With the help of software protection tools, the following information security tasks are solved:
control of loading and logging into the system using personal identifiers (name, code, password, etc.);
differentiation and control of access of subjects to resources and components of the system, external resources;
isolation of the programs of the process performed in the interests of a specific subject from other subjects (ensuring the work of each user in an individual environment);
management of confidential information flows in order to prevent recording on data carriers of an inappropriate level (neck) of secrecy;
protection of information from computer viruses;
erasing residual confidential information in unlocked after completing requests for fields of computer memory;
erasing residual confidential information on magnetic disks, issuing protocols on the results of erasing;
ensuring the integrity of information by introducing data redundancy;
automatic control over the work of users of the system based on the results of logging and the preparation of reports on the data of records in the system log.
Currently, a number of operating systems initially contain built-in locking "reuse". For other types of operating systems, there are quite a few commercial programs, not to mention the special security packages that implement similar functions.

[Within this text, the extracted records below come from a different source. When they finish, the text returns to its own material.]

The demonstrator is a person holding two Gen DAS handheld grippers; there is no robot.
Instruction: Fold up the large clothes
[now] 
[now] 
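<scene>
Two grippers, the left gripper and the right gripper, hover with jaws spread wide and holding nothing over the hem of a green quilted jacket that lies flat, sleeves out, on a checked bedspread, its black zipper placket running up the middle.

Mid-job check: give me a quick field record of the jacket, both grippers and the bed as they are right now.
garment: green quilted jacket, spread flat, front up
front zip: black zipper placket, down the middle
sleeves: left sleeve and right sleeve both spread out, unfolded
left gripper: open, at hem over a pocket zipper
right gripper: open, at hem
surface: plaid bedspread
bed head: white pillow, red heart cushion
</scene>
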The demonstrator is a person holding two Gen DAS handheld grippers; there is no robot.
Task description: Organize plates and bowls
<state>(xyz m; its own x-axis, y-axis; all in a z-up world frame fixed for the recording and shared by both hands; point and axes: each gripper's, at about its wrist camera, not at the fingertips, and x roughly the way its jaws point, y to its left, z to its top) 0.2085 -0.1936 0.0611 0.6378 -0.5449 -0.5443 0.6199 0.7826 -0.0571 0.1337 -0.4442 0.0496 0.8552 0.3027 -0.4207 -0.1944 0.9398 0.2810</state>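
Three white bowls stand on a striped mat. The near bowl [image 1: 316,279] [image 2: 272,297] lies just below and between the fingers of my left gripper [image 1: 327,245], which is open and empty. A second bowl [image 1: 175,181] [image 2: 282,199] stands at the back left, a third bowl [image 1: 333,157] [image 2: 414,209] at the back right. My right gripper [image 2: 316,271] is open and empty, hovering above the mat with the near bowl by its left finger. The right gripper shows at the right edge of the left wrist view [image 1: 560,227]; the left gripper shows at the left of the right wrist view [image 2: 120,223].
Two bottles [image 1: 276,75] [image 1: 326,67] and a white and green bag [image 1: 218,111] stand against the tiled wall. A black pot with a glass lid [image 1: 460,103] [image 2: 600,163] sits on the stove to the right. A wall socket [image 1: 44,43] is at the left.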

The use of redundant data is aimed at preventing the appearance of random errors in the data and identifying unauthorized modifications. This may be the use of checksums, control of data on even-odd, robust coding, etc.
It is often practiced to store signatures of important objects of the system in some protected place. For example, for a file, a combination of the protection byte of the file with its name, length, and last modified date can be used as a signature. Whenever a file is accessed or in case of suspicion, the current characteristics of the file are compared with the standard.
The auditable property of the access control system means the possibility of reconstructing events or procedures. Means of ensuring auditable must find out what actually happened. Here we are talking about documenting executable procedures, maintaining logs, as well as the use of clear and unambiguous methods of identification and verification.
It should be noted that the task of access control while ensuring the integrity of resources reliably solves only the encryption of information.